We all know someone who has suffered from a cardiovascular disease (CVD), which include disorders of the heart and blood vessels such as coronary heart disease, cerebrovascular disease, rheumatic heart disease and other conditions.
Did you know CVD is the leading cause of death worldwide, according to the World Health Organization (WHO)? Perhaps even more worrisome is the fact that more than three-quarters of these deaths occur in low- and middle-income countries. To increase understanding of this globally important issue, the CDC Foundation and Amgen are partnering on a new global cardiovascular health initiative to support independent epidemiological research by the University of Oxford and technological and evaluation research by the Centers for Disease Control and Prevention (CDC).
The five-year effort aims to expand the evidence base for CVD risk factors, with a focus on low- and middle-income countries, by supporting the collection and analysis of data to improve understanding of the causes of CVD and interventions that may improve patient outcomes.
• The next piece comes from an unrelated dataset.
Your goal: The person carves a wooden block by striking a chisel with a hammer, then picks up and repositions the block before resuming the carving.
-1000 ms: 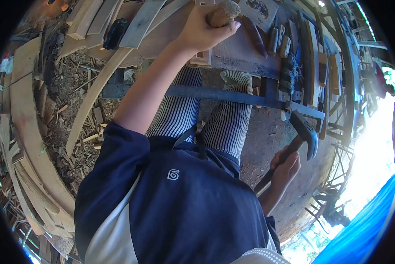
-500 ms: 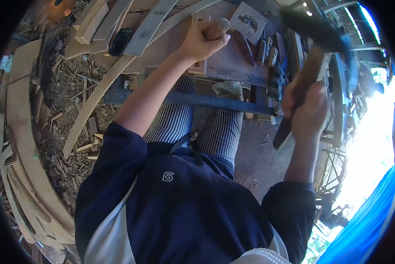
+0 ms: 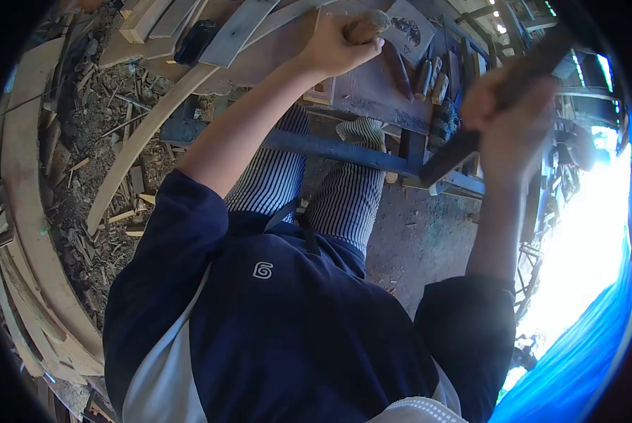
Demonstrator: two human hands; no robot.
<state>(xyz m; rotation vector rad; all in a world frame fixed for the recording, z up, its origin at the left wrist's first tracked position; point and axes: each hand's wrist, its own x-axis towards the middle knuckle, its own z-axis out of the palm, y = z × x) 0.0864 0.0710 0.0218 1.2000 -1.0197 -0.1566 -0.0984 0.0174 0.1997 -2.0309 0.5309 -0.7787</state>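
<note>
My left hand [image 3: 336, 46] is wrapped round the thick wooden handle [image 3: 367, 27] of what looks like a chisel, its rounded butt showing above my thumb. The blade is hidden behind the hand. Below the fist lies a pale piece of wood [image 3: 321, 93] with cut openings, partly covered by my hand and forearm. On the right, my right hand [image 3: 517, 116] grips a hammer by its dark handle [image 3: 451, 156], raised and tilted. Its head is dark and blurred near the upper right edge of the view.
On the workbench [image 3: 362, 95] lie a dark pointed tool [image 3: 398, 74], several wooden-handled tools [image 3: 439, 88] and a board with a dark carved hollow [image 3: 406, 32]. Planks [image 3: 242, 32] and a long curved strip [image 3: 143, 144] stand at the left, above scattered shavings. A bar [image 3: 330, 151] crosses before my legs.
My right hand has lifted the hammer up and to the right. The left fist has shifted slightly right and up in the view, still round the handle; the whole view has moved a little.
</note>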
This partnership will strengthen the global evidence base for CVD risk factors, support training and fellowships to develop future leaders in CVD epidemiology and explore the feasibility of point-of-care testing in low- and middle-income countries. This partnership will incorporate the expertise and technical assistance of globally recognized health research organizations through three distinct work streams:
Support existing epidemiological studies in countries such as Cuba, India, Mexico and Russia that are part of the Richard Doll Consortium―the world’s largest consortium of principal investigators coordinated by the University of Oxford;
Test the suitability of point-of-care testing devices in selected low- and middle-income countries to be conducted by the CDC Lipids Standardization Program; and
Evaluate the current hyperlipidemia data environment to establish a baseline of existing evidence on hyperlipidemia burden, diagnostics and treatment.
We are grateful to Amgen for their support of this project, and look forward to expanding the evidence base for CVD risk factors and improving lives in low- and middle-income countries.